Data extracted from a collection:
——

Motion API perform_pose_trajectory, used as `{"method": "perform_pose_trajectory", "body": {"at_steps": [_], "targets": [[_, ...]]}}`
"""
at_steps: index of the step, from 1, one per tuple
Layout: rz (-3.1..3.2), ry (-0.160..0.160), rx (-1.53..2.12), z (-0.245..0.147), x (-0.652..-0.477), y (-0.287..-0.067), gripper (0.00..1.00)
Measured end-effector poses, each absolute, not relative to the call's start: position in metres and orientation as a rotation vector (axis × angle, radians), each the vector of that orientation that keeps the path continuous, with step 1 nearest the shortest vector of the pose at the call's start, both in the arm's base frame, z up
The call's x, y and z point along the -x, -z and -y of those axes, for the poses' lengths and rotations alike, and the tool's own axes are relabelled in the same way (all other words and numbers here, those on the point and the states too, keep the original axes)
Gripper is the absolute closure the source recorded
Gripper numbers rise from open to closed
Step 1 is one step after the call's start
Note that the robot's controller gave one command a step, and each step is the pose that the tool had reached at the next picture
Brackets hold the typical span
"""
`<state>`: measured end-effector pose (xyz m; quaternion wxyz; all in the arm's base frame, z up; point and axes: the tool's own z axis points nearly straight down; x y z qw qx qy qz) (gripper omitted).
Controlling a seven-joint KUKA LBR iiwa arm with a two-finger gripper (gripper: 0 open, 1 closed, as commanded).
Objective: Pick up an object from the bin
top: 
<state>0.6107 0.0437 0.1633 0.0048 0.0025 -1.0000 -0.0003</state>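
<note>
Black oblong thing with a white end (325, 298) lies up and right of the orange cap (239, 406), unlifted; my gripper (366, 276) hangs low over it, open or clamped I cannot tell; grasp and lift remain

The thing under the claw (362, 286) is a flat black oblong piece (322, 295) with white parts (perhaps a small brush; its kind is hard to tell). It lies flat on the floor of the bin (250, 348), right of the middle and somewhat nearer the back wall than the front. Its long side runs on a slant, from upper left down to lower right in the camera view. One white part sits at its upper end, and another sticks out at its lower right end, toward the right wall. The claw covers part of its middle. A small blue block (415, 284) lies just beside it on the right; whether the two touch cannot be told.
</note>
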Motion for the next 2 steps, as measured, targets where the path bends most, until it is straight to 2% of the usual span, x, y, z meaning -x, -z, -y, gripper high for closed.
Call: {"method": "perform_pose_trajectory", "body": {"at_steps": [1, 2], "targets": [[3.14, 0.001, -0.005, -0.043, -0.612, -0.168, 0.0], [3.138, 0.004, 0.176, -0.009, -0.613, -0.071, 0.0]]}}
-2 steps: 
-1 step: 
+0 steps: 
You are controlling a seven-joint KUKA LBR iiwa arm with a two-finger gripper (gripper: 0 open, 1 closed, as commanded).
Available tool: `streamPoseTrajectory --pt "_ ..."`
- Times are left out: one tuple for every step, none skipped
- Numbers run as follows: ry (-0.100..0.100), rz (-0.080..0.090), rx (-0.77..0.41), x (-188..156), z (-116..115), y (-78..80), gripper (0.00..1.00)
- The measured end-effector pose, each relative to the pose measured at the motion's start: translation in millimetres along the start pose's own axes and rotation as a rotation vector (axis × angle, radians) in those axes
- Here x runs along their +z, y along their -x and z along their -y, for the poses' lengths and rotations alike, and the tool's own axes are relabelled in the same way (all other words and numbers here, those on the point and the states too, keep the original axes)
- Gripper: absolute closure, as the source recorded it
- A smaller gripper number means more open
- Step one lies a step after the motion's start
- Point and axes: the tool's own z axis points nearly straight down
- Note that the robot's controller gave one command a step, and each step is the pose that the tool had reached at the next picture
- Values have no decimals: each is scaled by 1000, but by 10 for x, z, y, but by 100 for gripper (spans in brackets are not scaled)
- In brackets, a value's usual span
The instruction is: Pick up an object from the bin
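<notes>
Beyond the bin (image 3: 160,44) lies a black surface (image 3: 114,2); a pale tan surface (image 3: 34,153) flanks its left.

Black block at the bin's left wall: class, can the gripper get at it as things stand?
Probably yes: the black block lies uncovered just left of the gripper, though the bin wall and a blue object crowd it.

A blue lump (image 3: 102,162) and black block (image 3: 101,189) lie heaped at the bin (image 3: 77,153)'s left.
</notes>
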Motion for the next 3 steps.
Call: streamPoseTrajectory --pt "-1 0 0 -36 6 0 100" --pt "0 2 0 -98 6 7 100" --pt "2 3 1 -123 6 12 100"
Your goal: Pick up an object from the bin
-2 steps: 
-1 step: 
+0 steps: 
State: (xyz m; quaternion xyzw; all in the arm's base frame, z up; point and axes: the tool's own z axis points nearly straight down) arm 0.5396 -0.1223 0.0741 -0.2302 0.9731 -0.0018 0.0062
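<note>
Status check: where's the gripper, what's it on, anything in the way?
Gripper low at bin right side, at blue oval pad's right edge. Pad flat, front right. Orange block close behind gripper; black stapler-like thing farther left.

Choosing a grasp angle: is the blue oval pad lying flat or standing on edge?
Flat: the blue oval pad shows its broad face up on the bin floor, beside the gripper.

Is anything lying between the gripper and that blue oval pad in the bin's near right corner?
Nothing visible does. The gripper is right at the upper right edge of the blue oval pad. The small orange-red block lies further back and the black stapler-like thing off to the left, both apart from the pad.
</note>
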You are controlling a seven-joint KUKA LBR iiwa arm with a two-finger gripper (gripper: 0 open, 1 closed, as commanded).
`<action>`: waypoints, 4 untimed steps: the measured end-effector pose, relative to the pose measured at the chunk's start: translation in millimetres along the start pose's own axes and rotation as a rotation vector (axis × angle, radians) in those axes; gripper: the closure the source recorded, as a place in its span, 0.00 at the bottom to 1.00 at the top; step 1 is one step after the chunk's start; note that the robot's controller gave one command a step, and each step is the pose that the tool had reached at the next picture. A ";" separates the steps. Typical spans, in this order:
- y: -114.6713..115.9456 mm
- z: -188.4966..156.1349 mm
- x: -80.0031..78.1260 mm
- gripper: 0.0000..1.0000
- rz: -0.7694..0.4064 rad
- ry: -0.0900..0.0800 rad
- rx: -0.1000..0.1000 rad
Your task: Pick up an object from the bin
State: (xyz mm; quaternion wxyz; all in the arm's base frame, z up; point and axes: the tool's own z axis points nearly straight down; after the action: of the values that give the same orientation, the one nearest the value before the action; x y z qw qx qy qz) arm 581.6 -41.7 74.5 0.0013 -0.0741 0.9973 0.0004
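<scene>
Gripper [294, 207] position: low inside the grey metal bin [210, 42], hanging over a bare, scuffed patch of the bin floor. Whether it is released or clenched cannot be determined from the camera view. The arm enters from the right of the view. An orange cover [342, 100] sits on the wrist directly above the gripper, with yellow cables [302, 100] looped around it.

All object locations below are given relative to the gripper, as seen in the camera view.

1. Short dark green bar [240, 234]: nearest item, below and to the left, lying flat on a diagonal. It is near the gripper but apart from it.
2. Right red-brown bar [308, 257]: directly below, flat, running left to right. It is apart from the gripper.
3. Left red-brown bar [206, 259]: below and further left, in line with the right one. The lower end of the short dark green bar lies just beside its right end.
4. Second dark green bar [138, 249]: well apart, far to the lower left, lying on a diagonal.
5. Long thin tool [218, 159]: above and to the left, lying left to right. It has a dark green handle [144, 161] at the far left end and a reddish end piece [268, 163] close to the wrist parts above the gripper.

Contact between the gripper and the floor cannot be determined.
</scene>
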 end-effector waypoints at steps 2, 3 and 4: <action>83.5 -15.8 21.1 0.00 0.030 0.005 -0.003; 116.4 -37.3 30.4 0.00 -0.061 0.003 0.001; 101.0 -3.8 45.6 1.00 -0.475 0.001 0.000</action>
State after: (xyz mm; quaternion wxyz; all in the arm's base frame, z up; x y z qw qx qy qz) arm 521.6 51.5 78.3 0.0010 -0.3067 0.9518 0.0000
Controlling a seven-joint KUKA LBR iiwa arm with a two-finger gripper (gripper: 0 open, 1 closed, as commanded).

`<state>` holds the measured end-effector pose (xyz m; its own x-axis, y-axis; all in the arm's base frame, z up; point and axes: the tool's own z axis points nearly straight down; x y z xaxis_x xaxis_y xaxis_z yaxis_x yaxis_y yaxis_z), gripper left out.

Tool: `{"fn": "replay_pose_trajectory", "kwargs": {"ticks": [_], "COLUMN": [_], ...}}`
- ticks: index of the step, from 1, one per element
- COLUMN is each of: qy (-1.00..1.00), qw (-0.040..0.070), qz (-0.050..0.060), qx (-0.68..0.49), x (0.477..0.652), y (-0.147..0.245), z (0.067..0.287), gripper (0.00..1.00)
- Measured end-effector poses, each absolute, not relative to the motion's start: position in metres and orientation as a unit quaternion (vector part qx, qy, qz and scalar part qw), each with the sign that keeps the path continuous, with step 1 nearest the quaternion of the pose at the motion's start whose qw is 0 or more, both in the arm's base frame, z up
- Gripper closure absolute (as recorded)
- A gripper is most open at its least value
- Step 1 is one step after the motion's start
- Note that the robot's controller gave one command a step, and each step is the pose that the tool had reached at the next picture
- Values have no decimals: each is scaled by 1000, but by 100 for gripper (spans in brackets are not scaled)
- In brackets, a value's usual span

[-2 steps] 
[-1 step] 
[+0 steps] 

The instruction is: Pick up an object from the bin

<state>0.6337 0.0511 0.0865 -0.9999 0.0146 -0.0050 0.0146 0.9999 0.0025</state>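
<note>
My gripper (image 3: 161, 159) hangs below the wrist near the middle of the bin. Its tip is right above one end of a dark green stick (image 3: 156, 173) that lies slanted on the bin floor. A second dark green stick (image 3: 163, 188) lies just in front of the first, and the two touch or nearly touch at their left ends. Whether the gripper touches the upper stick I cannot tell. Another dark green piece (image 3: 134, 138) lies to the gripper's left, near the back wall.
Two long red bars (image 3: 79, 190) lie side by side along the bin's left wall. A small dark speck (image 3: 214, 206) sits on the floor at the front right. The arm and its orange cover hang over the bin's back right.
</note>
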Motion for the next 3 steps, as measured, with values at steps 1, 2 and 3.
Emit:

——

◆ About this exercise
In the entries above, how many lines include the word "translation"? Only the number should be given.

◆ Solution
2